Fémicide, la Chambre approuve le projet de loi à l'unanimité : voici le nouveau crime

Fémicide, la Chambre approuve le projet de loi à l’unanimité : voici le nouveau crime

La Chambre a approuvé à l’unanimité le projet de loi qui introduit le crime de fémicide et d’autres interventions réglementaires pour lutter contre la violence contre les femmes et pour la protection des victimes, déjà approuvées par le Sénat. Les votes oui étaient de 237.
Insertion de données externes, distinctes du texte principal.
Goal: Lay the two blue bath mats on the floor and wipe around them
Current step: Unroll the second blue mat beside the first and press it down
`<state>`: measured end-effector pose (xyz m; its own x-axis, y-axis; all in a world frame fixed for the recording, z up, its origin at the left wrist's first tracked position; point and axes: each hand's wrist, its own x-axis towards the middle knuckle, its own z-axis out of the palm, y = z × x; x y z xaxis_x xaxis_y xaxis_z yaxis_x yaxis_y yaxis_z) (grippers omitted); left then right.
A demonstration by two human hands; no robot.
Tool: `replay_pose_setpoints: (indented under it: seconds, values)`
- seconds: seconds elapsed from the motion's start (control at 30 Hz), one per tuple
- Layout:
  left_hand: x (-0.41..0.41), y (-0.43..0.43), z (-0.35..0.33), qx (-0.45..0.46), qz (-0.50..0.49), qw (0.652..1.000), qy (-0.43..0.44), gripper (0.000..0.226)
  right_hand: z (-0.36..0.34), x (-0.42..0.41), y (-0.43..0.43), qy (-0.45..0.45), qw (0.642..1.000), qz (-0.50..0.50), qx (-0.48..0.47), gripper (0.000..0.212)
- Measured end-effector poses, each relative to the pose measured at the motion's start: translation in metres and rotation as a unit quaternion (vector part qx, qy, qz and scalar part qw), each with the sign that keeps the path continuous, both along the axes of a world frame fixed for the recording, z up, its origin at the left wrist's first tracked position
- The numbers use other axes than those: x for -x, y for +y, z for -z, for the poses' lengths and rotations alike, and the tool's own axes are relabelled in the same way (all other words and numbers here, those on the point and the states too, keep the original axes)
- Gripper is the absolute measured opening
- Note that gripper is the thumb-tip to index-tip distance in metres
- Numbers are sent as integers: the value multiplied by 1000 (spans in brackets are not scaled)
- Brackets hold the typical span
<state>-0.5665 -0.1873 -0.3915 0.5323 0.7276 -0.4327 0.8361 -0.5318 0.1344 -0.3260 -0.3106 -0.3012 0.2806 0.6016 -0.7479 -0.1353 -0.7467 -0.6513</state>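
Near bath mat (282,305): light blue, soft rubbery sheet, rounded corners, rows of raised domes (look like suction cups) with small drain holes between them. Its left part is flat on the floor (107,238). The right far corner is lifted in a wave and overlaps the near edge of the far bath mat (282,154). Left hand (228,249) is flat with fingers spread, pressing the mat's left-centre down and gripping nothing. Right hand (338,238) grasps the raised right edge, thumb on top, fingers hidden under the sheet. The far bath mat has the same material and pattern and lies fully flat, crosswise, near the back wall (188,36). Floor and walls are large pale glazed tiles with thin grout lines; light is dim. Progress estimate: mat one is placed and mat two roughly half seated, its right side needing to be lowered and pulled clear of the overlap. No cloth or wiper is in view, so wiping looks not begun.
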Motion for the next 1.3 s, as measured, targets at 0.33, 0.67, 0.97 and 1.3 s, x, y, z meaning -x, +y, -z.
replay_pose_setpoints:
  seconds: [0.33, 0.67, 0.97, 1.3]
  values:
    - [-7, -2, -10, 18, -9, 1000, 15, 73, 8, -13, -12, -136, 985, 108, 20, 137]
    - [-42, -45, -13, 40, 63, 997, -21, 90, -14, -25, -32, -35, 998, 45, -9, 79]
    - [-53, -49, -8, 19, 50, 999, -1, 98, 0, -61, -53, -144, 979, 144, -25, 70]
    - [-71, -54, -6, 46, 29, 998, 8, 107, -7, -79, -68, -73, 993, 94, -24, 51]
« Je suis très satisfaite de l’approbation unanime au Parlement du projet de loi gouvernemental introduisant le crime de fémicide. C’est un signe important de cohésion de la politique contre la barbarie de la violence contre les femmes. Nous ajoutons un outil supplémentaire à ceux que nous avions déjà envisagés : du renforcement du Code Rouge au doublement des ressources des centres et refuges anti-violence. Ce sont des mesures concrètes, qui ne suffisent évidemment pas, nous devons continuer à faire chaque jour plus pour défendre la liberté et la dignité de chaque femme », a-t-elle déclaré. a déclaré la Première ministre, Giorgia Meloni, dans une vidéo.

Le crime

La nouvelle loi prévoit la réclusion à perpétuité pour quiconque tue une femme pour cause de discrimination, de haine et d’abus, ou avec des actes de contrôle, de possession, de domination envers la victime parce qu’elle est une femme. En outre, le crime est également déterminé lorsque le meurtre est commis en raison du refus de la victime d’établir ou de maintenir une relation affective ou comme un acte de limitation de ses libertés individuelles.

Le texte intervient sur l’octroi de prestations pénitentiaires aux personnes reconnues coupables du nouveau délit et d’autres délits liés à la violence de genre, en le soumettant à l’évaluation judiciaire positive des résultats de l’observation scientifique de la personnalité du prisonnier ou interné, réalisée pendant au moins un an. En outre, il existe l’obligation d’informer immédiatement la personne offensée des dispositions appliquant des mesures alternatives à la détention et d’autres avantages qui entraînent la libération de la personne condamnée de l’établissement pénitentiaire.

Une communication similaire est requise pour les plus proches parents de la personne offensée décédée des suites d’un féminicide ou d’un homicide aggravé. Une réduction est également attendue de la durée maximale des permis de prime accordés aux mineurs reconnus coupables du crime de féminicide.

La loi étend l’accès à l’aide juridique également en dérogation aux plafonds de revenus pour les personnes offensées par des crimes de tentative de meurtre aggravé et de tentative de fémicide et prévoit des modifications à la législation en vigueur pour assurer une protection plus complète aux orphelins du féminicide. Il est également prévu que les victimes de violences âgées de quatorze ans révolus puissent accéder aux centres anti-violence sans l’autorisation préalable nécessaire de leurs parents ou de ceux exerçant la responsabilité parentale pour recevoir des informations et des conseils.

Pour prévenir et combattre les agressions sexuelles, il est prévu de promouvoir des campagnes de sensibilisation et des initiatives de formation et d’éducation sur les dangers de l’usage de substances narcotiques, psychotropes ou altérant la conscience, ainsi que la création d’une table technique permanente au sein du ministère de la Santé pour prévenir et combattre le phénomène de violence sexuelle à travers l’usage de substances narcotiques.

Les initiatives de formation sont alors renforcées, à destination des magistrats et dans le secteur de la santé, sur les violences faites aux femmes et les violences domestiques. Enfin, chaque année, le ministère de la Justice présentera un rapport au Parlement sur l’état d’application de la nouvelle loi.